→ **WHAT NEEDS TO BE DONE**
Copy the records exactly. Include every line.

→ **PROVIDED RECORDS**
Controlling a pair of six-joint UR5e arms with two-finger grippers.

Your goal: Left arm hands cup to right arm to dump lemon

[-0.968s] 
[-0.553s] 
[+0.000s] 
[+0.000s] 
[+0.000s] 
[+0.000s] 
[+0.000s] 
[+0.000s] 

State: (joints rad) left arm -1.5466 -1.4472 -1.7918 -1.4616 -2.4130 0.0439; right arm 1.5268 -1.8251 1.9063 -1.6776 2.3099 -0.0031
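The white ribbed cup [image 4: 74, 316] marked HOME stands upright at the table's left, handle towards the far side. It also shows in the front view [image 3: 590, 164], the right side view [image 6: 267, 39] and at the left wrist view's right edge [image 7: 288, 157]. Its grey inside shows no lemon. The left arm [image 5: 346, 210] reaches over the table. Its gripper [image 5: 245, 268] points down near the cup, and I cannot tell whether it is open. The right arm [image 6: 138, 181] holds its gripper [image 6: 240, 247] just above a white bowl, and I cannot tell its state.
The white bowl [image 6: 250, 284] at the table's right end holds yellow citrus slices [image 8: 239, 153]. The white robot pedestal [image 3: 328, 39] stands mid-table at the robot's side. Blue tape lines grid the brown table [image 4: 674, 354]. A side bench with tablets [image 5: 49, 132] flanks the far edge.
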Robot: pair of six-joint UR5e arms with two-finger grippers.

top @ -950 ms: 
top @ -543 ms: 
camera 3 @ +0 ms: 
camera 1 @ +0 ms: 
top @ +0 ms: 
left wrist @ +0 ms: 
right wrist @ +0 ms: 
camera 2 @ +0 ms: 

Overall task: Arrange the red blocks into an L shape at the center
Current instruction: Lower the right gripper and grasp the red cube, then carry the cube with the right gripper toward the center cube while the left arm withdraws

→ **RESULT FOR THIS EXERCISE**
Controlling a pair of six-joint UR5e arms with two-finger grippers.

Your goal: Left arm hands cup to right arm to dump lemon

[-0.968s] 
[-0.553s] 
[+0.000s] 
[+0.000s] 
[+0.000s] 
[+0.000s] 
[+0.000s] 
[+0.000s] 

State: (joints rad) left arm -1.5466 -1.4472 -1.7918 -1.4616 -2.4130 0.0439; right arm 1.5268 -1.8251 1.9063 -1.6776 2.3099 -0.0031
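The white ribbed cup [image 4: 74, 316] marked HOME stands upright at the table's left, handle towards the far side. It also shows in the front view [image 3: 590, 164], the right side view [image 6: 267, 39] and at the left wrist view's right edge [image 7: 288, 157]. Its grey inside shows no lemon. The left arm [image 5: 346, 210] reaches over the table. Its gripper [image 5: 245, 268] points down near the cup, and I cannot tell whether it is open. The right arm [image 6: 138, 181] holds its gripper [image 6: 240, 247] just above a white bowl, and I cannot tell its state.
The white bowl [image 6: 250, 284] at the table's right end holds yellow citrus slices [image 8: 239, 153]. The white robot pedestal [image 3: 328, 39] stands mid-table at the robot's side. Blue tape lines grid the brown table [image 4: 674, 354]. A side bench with tablets [image 5: 49, 132] flanks the far edge.
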Robot: pair of six-joint UR5e arms with two-finger grippers.

top @ -950 ms: 
top @ -543 ms: 
camera 3 @ +0 ms: 
camera 1 @ +0 ms: 
top @ +0 ms: 
left wrist @ +0 ms: 
right wrist @ +0 ms: 
camera 2 @ +0 ms: 

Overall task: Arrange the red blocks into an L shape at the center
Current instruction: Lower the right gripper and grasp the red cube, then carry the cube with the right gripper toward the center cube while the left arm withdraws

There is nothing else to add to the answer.